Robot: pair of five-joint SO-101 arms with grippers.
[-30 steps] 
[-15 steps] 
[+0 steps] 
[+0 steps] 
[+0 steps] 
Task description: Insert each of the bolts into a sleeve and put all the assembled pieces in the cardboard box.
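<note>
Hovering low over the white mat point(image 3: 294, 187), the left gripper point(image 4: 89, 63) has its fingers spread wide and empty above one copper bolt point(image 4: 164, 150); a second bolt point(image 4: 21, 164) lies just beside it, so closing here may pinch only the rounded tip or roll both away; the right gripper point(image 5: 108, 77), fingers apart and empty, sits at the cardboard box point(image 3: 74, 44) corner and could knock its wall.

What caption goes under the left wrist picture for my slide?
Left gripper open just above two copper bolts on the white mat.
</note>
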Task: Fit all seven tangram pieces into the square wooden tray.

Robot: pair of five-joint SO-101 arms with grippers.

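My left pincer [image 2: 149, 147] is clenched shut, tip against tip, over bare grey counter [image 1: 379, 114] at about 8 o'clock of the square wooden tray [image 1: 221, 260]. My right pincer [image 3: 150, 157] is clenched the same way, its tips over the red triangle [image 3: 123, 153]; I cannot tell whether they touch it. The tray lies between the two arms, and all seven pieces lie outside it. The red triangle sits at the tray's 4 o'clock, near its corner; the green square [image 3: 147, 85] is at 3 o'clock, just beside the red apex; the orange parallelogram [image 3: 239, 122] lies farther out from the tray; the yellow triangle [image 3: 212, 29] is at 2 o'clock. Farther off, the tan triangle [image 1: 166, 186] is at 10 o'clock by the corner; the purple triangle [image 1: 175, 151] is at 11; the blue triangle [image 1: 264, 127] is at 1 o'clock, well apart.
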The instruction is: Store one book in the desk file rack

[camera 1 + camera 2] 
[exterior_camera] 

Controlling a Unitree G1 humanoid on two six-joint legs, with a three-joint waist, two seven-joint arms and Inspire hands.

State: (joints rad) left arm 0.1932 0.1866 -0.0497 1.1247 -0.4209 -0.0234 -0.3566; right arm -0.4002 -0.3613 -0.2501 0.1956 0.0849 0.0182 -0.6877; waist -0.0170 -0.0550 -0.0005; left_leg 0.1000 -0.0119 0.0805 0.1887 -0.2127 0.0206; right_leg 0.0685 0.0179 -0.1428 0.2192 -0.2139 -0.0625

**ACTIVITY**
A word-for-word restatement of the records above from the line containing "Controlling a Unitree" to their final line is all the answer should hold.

**ANSWER FOR THE TASK**
Controlling a Unitree G1 humanoid on two six-joint legs, with a three-joint waist, two seven-joint arms and Inspire hands.

State: (joints rad) left arm 0.1932 0.1866 -0.0497 1.1247 -0.4209 -0.0234 -0.3566; right arm -0.4002 -0.3613 -0.2501 0.1956 0.0849 0.0182 -0.6877; waist -0.0170 -0.0550 -0.0005; left_leg 0.1000 -0.0119 0.0805 0.1887 -0.2127 0.0206; right_leg 0.0685 0.0179 -0.1428 0.2192 -0.2139 -0.0625

The required output has been given.